Showing posts with label Book Review. Show all posts
Showing posts with label Book Review. Show all posts

Sunday, February 11, 2018

Chase Talks About Different Styles of Book Reviews

I am one of those rare people that prefers to read eBooks over print books. The smell of books and turning the pages don't mean that much to me. With that in mind, I have poured through a few online eBook catalogs and through the Kindle store on Amazon. I cannot remember when I came across eBook only titles, but I was kind of fascinated by them. To me, they were similar to the cheap supermarket books we would keep on a shelf at my library where people came in and swapped out a handful with their own as they took a handful. The people that read these stories are looking for something light and easy to read. If they don't like it, they move on to another one. Therefore, I don't think reviews are all that necessary for eBook only titles when it comes to collection development. It's more important to have that virtual shelf stocked with these easy, breezy stories.

Heavy reviewed books like Angela's Ashes are titles that a librarian will look at to determine if it's worthy of the collection and library stakeholders. I feel that librarians look at reviews more than their patrons do. From my experience, patrons find titles through other means such as the morning TV breakfast shows, Oprah, word of mouth, hype, etc. If they do consult book reviews, it's usually from sources like People magazine where reviews typically aren't that in-depth or negative. Plot, subject matter, and author appeal more to patrons so it doesn't matter if a review source only publishes well-reviewed books or not to them. 

For my own personal reading, I do look at reviews on Amazon. I personally like to read the negative reviews because it's easier for me to determine what I don't like in a story. If I survive that process, I will look at the good reviews, but I don't scrutinize them as much. However, if the book is on a subject I really enjoy, then the reviews don't matter to me one way or the other.

Chase Talks About "How to Survive a Summer" Kirkus Style

“I learned the past is not the past, a lump of time you can quarantine and forget about, but a reel of film in your brain that keeps on rolling, spooling and unspooling itself regardless of whether or not you are watching.”

The release of a horror movie based off his summer at a gay conversion camp in southern Mississippi sets Will Dillard on a road trip to confront a time he would rather forget in Nick White’s How to Survive a Summer.

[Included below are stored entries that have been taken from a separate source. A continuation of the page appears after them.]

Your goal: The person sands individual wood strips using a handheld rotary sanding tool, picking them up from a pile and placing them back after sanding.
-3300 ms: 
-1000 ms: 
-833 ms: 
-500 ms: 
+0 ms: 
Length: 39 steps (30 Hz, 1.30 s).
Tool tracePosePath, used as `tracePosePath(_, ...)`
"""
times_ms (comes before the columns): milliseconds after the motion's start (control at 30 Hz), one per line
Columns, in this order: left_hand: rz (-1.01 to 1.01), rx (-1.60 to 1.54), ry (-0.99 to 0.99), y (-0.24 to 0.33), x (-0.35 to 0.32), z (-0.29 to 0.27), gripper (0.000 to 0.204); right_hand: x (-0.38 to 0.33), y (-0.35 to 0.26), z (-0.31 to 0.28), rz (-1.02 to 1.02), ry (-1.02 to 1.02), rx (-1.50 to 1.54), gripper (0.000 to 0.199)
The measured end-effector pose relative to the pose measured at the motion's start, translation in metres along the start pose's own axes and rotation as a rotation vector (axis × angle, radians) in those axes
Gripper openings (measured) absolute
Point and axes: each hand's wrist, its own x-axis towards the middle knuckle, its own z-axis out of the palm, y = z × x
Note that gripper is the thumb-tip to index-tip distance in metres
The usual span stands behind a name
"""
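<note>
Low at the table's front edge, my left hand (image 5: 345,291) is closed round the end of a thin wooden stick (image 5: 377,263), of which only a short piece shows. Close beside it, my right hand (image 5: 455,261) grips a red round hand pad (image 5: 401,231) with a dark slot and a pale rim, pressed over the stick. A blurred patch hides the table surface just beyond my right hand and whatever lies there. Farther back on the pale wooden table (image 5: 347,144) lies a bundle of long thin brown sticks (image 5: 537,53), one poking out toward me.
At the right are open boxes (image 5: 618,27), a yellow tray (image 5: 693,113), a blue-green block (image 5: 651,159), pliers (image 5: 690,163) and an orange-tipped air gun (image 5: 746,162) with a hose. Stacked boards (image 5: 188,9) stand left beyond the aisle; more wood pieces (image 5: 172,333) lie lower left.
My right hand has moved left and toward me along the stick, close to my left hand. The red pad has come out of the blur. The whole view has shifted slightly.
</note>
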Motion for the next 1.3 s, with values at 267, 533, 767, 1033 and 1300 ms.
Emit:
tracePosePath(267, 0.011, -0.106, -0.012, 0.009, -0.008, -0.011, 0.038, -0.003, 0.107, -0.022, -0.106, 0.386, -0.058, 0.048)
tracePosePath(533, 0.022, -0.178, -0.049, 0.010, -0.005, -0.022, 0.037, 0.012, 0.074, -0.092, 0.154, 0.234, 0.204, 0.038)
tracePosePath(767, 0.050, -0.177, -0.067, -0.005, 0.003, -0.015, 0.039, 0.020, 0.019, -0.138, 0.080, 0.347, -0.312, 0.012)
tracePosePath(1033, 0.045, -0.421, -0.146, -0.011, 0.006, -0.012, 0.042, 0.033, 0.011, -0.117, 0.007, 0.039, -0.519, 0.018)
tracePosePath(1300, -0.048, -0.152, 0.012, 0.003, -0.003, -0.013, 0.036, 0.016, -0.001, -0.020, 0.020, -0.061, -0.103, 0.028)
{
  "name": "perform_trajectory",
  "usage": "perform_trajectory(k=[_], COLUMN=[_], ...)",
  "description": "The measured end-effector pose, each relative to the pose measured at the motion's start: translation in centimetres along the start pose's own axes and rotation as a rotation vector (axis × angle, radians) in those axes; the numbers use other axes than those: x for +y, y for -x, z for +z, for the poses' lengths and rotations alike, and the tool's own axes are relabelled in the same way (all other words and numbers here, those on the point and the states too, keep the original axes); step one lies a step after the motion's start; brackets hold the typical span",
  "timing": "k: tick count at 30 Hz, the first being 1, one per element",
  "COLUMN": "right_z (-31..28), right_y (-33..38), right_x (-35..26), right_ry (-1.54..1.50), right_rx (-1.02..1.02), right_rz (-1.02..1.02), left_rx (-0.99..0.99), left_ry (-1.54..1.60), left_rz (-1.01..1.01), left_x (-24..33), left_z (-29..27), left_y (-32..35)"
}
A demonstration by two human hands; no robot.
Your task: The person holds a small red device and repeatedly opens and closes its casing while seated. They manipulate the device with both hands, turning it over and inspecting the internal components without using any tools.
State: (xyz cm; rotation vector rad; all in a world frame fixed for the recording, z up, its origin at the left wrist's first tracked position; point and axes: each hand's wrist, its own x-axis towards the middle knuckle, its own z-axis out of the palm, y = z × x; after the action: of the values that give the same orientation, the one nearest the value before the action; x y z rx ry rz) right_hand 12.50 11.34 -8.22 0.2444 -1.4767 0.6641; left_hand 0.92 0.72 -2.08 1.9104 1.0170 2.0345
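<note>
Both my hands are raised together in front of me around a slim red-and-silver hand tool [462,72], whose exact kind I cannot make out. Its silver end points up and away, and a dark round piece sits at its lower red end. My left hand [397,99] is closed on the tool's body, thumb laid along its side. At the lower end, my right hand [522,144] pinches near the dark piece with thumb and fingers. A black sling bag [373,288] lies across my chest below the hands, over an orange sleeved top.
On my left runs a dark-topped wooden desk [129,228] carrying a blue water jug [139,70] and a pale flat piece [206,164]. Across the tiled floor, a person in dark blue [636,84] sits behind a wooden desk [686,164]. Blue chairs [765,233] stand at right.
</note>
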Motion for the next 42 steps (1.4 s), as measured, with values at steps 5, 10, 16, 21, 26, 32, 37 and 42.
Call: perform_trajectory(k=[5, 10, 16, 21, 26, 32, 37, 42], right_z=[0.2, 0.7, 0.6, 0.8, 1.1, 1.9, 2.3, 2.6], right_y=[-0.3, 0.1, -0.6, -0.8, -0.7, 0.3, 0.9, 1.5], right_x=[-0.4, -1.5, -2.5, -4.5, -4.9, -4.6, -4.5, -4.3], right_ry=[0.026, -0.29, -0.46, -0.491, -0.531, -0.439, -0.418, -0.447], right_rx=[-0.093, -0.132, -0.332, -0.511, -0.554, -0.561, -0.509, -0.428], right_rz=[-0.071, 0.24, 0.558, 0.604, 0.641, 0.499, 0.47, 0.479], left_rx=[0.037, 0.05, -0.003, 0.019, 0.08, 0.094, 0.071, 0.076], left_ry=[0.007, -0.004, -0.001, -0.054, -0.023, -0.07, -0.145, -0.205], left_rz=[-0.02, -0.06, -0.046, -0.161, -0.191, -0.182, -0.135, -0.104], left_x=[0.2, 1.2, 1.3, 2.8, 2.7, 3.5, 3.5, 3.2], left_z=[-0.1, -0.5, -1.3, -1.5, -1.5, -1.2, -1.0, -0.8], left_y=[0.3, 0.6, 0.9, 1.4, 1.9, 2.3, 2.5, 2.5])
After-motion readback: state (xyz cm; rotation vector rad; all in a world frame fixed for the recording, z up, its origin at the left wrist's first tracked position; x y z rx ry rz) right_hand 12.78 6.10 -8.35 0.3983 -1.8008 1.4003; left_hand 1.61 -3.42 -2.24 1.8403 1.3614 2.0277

 As a child, he had to come with terms with his sexuality among the influences of his heavily religious father. Will, himself, wants to be right with God. When some relatives appear after his mother’s death, they bring with them the promise of a “pray the gay away” camp called Camp Levi in a place called the Neck, where his mother spent her younger years. Not surprisingly, the camp is no picnic as his aunt, uncle, and two converted camp counselors use unconventional practices to help the campers overcome their homosexuality. Eventually, this leads to the death of one of the campers.

In the present, Will is a grad student in film studies who is unable to make connections with the people in his life as news of a horror movie produced by one of the other campers is about to release. Unable to face the film based off his life, Will travels to face his demons in person. The journey for Will and the readers becomes slow as the promise of a big payoff looms in the distance.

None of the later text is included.